When I thought about the people who were rooming with their friends from high school, I was extremely jealous. Being able to choose someone you know already eliminates the anxiety of not knowing what your roommate will be like. It makes socializing easy.
To my surprise, I soon learned that three of the guys in my room had a big thing in common: We were athletes for St. Thomas — one in swimming, the other in cross country and me in football.
Yet it seemed like whenever I found commonalities, Tom was left out. He kept to himself and stayed up late watching Japanese and Chinese cartoons.
Then one day when I was watching television with another roommate, I heard Tom say, “Dragonball.” Not many people know this, but I’m a huge fan of the anime cartoon Dragonball. I turned around and asked him what he knew about Dragonball.
“Everything,” he said.
We sat and talked for hours that day about what cartoons we liked. It turns out that we grew up watching the same exact things as kids.
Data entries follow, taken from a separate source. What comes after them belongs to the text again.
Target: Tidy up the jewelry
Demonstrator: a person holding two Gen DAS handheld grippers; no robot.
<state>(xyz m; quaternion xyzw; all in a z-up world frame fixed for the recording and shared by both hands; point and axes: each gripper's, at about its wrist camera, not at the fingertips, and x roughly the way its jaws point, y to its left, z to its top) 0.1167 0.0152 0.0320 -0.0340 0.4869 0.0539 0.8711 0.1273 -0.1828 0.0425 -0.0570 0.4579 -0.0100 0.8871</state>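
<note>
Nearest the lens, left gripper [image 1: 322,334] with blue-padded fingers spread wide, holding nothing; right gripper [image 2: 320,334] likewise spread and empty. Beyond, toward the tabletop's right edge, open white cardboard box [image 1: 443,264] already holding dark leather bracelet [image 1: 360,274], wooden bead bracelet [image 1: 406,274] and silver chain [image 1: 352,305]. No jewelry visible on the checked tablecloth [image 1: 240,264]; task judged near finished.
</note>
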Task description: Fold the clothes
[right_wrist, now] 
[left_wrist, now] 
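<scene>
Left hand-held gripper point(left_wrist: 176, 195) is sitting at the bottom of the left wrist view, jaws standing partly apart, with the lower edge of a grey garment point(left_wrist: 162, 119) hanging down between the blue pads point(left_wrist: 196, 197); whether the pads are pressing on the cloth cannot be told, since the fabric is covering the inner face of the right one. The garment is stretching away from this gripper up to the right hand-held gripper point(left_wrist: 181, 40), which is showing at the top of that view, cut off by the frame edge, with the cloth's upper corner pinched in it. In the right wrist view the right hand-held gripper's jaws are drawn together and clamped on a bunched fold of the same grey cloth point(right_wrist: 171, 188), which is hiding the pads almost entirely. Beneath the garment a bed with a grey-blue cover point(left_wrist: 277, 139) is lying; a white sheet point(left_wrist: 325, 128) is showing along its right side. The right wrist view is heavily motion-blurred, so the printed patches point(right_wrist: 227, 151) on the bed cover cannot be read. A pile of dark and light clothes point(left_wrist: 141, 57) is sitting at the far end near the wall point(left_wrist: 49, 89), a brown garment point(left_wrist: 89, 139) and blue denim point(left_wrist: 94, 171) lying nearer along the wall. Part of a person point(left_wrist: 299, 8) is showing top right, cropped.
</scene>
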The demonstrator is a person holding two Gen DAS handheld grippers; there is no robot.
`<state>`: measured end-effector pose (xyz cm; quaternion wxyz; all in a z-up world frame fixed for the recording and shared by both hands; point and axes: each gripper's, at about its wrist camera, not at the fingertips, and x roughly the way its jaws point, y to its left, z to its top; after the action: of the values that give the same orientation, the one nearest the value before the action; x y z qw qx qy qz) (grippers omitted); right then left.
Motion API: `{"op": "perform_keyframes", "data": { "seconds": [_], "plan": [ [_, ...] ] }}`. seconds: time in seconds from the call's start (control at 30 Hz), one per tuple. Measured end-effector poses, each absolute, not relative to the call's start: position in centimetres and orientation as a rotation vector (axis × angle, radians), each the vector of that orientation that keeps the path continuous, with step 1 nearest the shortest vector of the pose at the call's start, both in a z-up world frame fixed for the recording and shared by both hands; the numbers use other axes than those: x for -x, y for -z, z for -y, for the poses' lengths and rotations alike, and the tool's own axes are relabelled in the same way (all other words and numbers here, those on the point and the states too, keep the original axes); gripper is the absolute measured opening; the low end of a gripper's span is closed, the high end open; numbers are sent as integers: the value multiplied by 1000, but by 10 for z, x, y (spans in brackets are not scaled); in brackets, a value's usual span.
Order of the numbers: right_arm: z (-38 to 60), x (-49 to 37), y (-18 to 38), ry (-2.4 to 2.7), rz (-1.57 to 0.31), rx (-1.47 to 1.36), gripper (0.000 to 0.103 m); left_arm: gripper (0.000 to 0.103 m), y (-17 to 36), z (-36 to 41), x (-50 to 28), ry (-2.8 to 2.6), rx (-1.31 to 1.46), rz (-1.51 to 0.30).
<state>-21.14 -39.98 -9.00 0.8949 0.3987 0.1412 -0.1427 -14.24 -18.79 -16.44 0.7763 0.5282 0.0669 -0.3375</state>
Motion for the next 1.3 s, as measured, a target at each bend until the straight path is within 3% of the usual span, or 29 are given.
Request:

It definitely was one of those moments where you ask yourself, “Did we just become friends?” The answer was “Yup.”
The next day, I was planning on borrowing a friend’s iPod to walk to class with, but he was gone. Hesitantly, I asked Tom if I could borrow his, figuring even if he said yes, he would not have the kind of music I listened to.
When I turned on Tom’s Ipod, I was surprised to see artists like Jay Z, Beyonce, The Jackson 5, The Commodores and so much more.
Before meeting Tom, I used to take pride that I never judged people from the way they look. Tom taught me that I have a lot more to learn before that’s true.
After a semester at St. Thomas, Tom decided to go into the service. Another of my roommates moved out, so it became just me and one other roommate, who will be my roommate next year.
As I look at the students who paired up with high school friends, I see the same silly antics as in high school. Too many people segregate themselves by making cliques and groups in order to feel comfortable in college, a place where you’re asked to embrace change.
There are so many people here from different cities, states, even countries. If you don’t open yourself to those new people and experiences, you’re only limiting yourself. Tom opened my eyes to the experiences I could have with other people walking on campus.
I’m never going to get to know everyone on campus, but because of this experience I definitely take the time to get to know people before I judge them.